Garage is meant to work on old, second-hand hardware.
In particular, this makes it likely that some of your drives will fail, and some manual intervention will be needed.
Fear not! For Garage is fully equipped to handle drive failures, in most common cases.
## A note on availability of Garage
With nodes dispersed in 3 datacenters or more, here are the guarantees Garage provides with the default replication strategy (3 copies of all data, which is the recommended value):
- The cluster remains fully functional as long as the machines that fail are in only one datacenter. This includes a whole datacenter going down due to power/Internet outage.
- No data is lost as long as the machines that fail are in at most two datacenters.
Of course this only works if your Garage nodes are correctly configured to be aware of the datacenter in which they are located.

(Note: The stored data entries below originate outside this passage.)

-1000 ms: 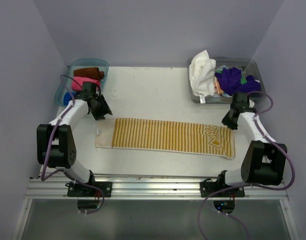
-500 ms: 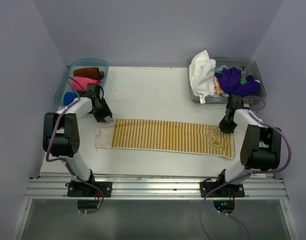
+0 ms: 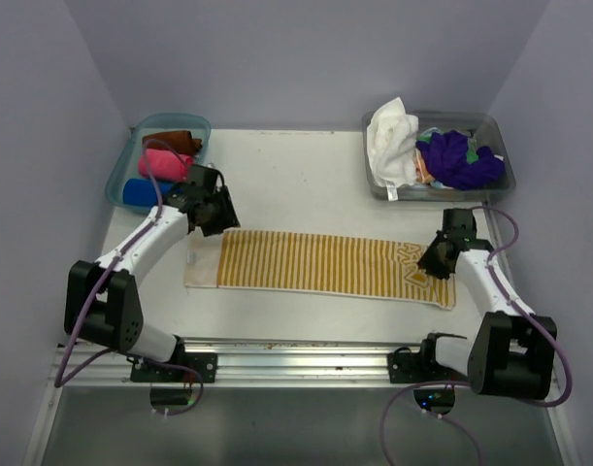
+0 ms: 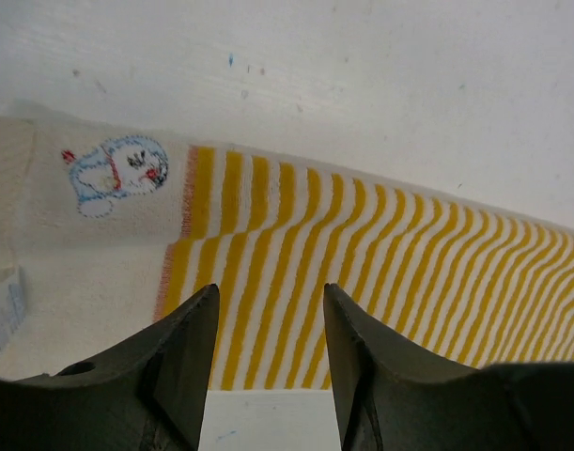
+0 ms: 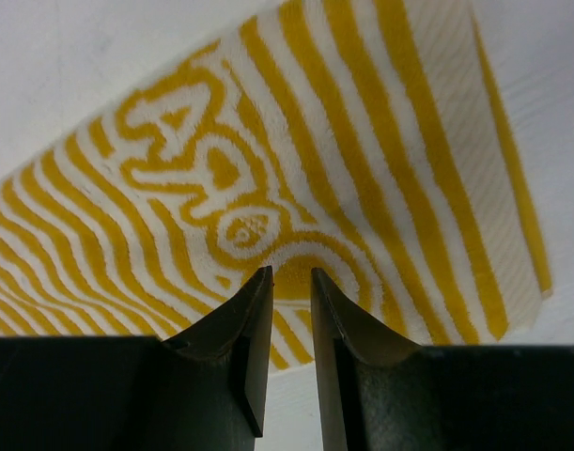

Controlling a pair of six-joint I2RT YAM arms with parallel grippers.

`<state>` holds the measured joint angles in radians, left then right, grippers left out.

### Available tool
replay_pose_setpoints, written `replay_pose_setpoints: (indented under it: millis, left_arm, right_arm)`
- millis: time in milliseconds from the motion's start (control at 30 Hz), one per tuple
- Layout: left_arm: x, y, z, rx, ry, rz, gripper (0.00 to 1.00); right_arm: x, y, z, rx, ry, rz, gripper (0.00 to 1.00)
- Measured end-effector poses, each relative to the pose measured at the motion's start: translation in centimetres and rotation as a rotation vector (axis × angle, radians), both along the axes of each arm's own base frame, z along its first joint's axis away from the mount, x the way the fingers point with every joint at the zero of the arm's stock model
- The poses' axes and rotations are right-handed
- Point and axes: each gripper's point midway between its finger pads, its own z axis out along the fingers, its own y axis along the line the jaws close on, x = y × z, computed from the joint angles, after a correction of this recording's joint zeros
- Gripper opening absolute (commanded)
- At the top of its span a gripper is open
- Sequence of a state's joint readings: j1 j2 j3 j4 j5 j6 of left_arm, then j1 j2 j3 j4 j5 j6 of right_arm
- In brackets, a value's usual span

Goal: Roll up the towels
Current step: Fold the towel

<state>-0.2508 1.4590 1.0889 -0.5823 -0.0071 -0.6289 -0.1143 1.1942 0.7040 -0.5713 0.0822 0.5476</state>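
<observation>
Top external view: a white table (image 3: 296, 165) bears the striped towel (image 3: 315, 262), spread flat lengthwise across its near middle. At far left a blue bin (image 3: 116, 175) holds the rolled brown towel (image 3: 172, 142), pink towel (image 3: 165, 161) and blue towel (image 3: 141, 191). At far right a clear bin (image 3: 500, 146) holds the crumpled white towel (image 3: 391, 141) and purple towel (image 3: 456, 160). The left gripper (image 3: 214, 212) hangs over the striped towel's left end, jaws apart, grasping nothing. The right gripper (image 3: 437, 260) hangs over its right end, jaws narrowly parted, likewise empty. Left wrist view: a penguin motif (image 4: 117, 174) marks the towel's pale border.

No legible text on towel (image 3: 320, 264)
</observation>
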Motion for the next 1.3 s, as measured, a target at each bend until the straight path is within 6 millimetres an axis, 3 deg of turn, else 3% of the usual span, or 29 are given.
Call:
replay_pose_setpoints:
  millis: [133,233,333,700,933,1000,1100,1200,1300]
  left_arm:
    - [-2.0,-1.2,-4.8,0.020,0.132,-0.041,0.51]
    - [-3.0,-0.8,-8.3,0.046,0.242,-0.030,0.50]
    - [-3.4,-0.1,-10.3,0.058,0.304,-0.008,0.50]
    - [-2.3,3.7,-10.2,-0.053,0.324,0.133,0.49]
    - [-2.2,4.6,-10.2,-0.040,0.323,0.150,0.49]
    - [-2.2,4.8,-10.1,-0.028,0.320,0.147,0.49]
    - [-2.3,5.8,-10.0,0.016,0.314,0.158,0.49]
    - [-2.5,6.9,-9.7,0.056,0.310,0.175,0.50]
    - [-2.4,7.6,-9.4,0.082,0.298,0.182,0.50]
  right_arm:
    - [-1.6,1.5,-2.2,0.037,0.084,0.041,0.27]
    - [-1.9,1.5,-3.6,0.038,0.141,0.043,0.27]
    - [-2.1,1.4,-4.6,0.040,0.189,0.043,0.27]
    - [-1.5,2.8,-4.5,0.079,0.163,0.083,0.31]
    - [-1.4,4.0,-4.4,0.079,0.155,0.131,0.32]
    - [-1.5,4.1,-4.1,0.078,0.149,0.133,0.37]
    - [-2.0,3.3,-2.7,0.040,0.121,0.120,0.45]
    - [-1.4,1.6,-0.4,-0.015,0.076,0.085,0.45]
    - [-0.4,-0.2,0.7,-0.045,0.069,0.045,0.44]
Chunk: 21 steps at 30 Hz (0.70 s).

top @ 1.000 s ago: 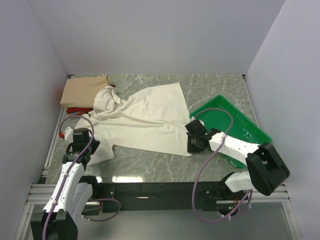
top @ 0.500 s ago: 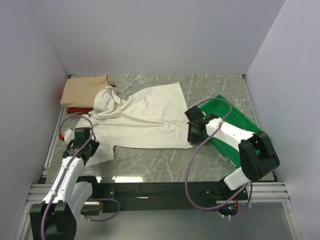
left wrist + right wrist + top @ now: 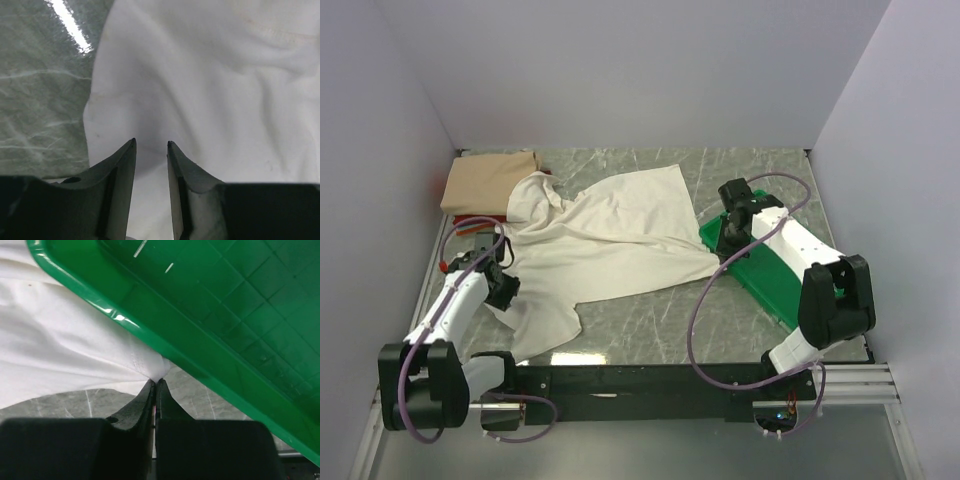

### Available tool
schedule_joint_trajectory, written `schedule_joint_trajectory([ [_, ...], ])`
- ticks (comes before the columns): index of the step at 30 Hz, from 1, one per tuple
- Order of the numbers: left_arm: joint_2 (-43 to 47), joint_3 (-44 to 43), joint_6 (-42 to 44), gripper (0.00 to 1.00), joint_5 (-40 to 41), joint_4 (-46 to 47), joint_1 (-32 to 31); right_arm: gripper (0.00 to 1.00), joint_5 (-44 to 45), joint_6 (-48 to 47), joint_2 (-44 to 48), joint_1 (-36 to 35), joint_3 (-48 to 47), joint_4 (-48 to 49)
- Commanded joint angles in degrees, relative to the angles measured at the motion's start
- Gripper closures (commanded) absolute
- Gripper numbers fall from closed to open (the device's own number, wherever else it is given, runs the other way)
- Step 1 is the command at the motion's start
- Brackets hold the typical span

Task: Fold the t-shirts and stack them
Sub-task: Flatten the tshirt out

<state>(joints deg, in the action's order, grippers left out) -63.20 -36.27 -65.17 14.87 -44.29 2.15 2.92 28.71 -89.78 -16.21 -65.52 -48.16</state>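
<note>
The large cream t-shirt [image 3: 610, 235] lies spread and rumpled across the marble table. My right gripper [image 3: 725, 246] is shut on its right hem corner [image 3: 155, 371], held just in front of the green tray's rim [image 3: 150, 335]. My left gripper [image 3: 503, 291] hangs over the shirt's near left part [image 3: 210, 85]. Its jaws [image 3: 150, 143] stand apart with only cloth beneath them. A folded tan t-shirt [image 3: 490, 180] lies at the far left. A red t-shirt [image 3: 470, 221] peeks out from under it.
The green tray [image 3: 775, 282] sits at the right, partly under my right arm. Grey walls close off the left, back and right. Bare marble [image 3: 650, 310] shows in front of the cream shirt, and a metal rail [image 3: 620, 375] runs along the near edge.
My right gripper has drawn the shirt's corner back and to the right, up to the tray. The left arm swung further onto the table, its jaws widened a little, and the shirt's near left flap now reaches nearer the front edge.
</note>
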Motion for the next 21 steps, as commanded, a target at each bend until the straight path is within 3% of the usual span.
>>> schedule_joint_trajectory([
  [1, -3.0, -2.7, -3.2, 0.63, 1.0, -7.1, 0.0, 1.00, -0.3, -2.3, -1.5, 1.6, -2.9, -4.6],
  [11, -14.6, -3.2, -0.6, 0.64, -1.2, 0.9, 0.7, 1.00, -1.3, -0.3, -0.1, 2.4, -3.0, -6.6],
  [21, -27.0, -10.5, 6.7, 0.64, 5.2, 10.5, 0.9, 1.00, 1.4, 2.7, 0.0, 2.5, -4.1, -7.8],
])
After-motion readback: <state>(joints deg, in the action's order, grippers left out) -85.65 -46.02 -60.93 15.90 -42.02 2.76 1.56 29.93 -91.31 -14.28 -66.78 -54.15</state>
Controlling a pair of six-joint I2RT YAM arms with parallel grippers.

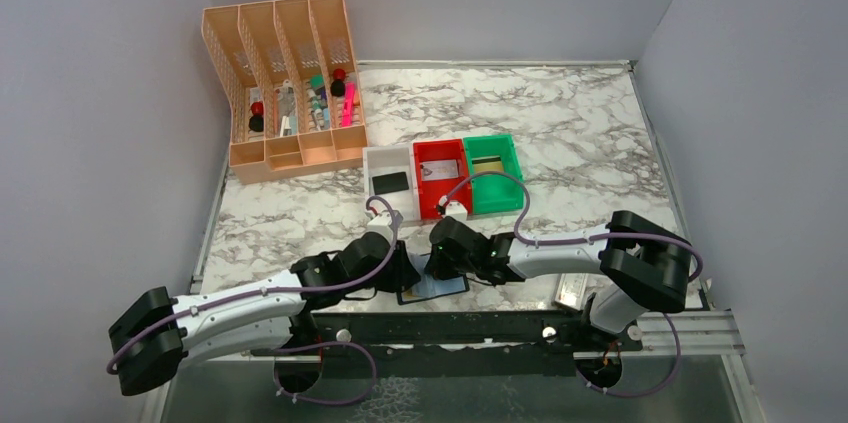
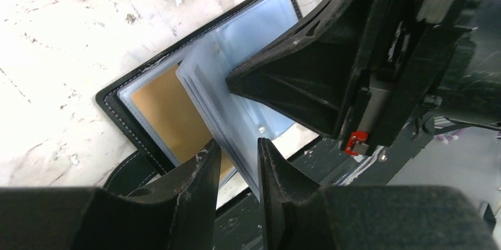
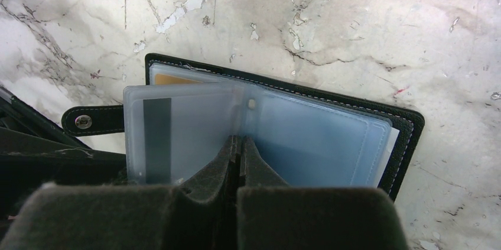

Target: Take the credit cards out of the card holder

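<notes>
The card holder lies open on the marble near the front edge, between my two grippers. In the right wrist view its black edge frames blue-grey pockets, and its snap tab sticks out to the left. A raised pocket leaf holds a card with a dark stripe, and a gold card sits in the pocket behind. My right gripper is shut, its tips pressed on the pockets at the spine. My left gripper is open a little. The edge of the raised leaves stands between its fingers, beside the gold card.
Three small bins stand behind: a white one with a black card, a red one with a whitish card, and a green one with a yellowish card. An orange organiser is at the back left. A small whitish case lies by the right arm.
</notes>
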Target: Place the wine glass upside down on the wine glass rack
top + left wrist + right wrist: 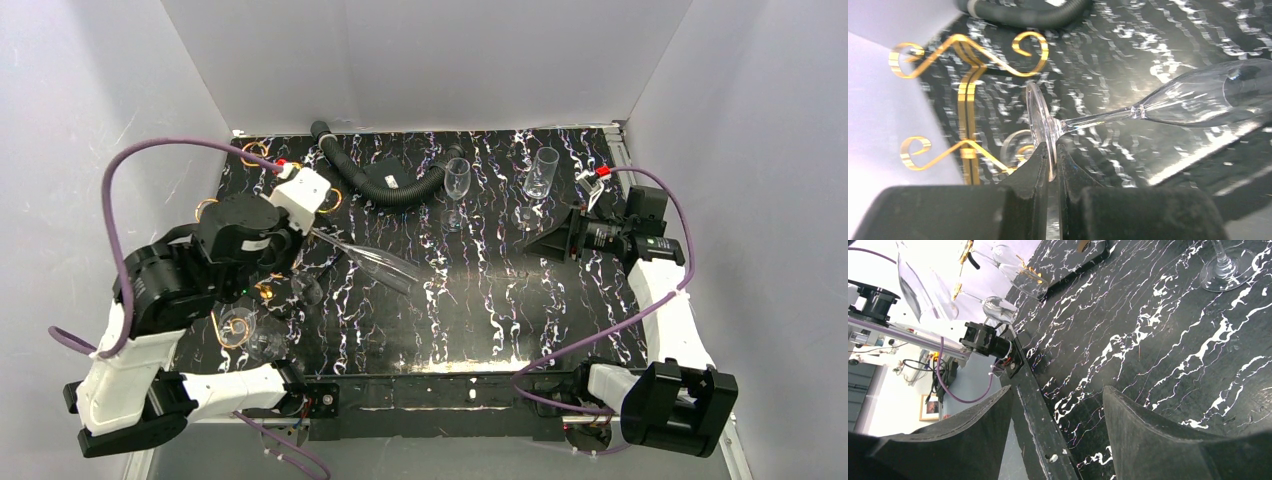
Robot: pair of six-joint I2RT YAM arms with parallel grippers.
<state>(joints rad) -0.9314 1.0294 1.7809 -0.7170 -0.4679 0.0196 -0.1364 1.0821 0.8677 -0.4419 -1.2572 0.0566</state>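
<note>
My left gripper (316,233) (1052,150) is shut on the round foot of a clear wine glass (378,262) (1198,97). The glass is held nearly level above the table, with its bowl pointing right. The gold wire wine glass rack (968,85) with curled scrolls stands just left of the glass foot. In the top view the rack (209,208) is mostly hidden under my left arm. My right gripper (533,243) (1058,395) is open and empty, low over the right half of the table.
A black corrugated hose (385,188) lies at the back. A stemmed glass (457,180) and a tall glass (543,172) stand upright at the back right. Other glasses (240,322) are at the rack. The table's front edge (1035,415) runs under my right gripper.
</note>
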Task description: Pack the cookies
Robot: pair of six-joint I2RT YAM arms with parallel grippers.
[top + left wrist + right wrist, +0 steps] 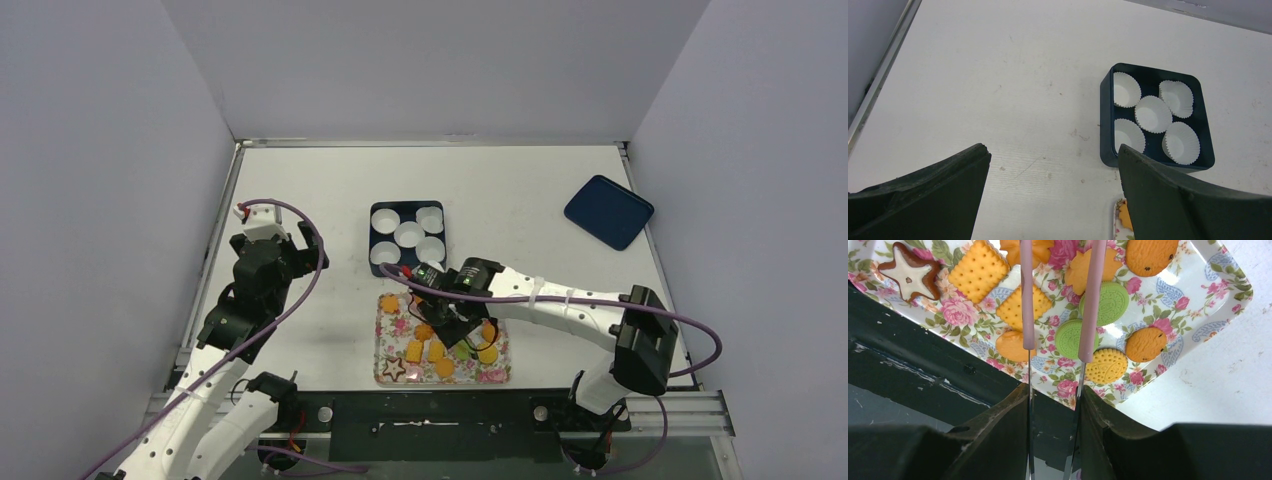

Make sure this is the case using `garage status` to check on the state of your cluster's configuration.
## First option: removing a node
If you don't have spare parts (HDD, SDD) to replace the failed component, and if there are enough remaining nodes in your cluster
(at least 3), you can simply remove the failed node from Garage's configuration.
Note that if you **do** intend to replace the failed parts by new ones, using this method followed by adding back the node is **not recommended** (although it should work),
and you should instead use one of the methods detailed in the next sections.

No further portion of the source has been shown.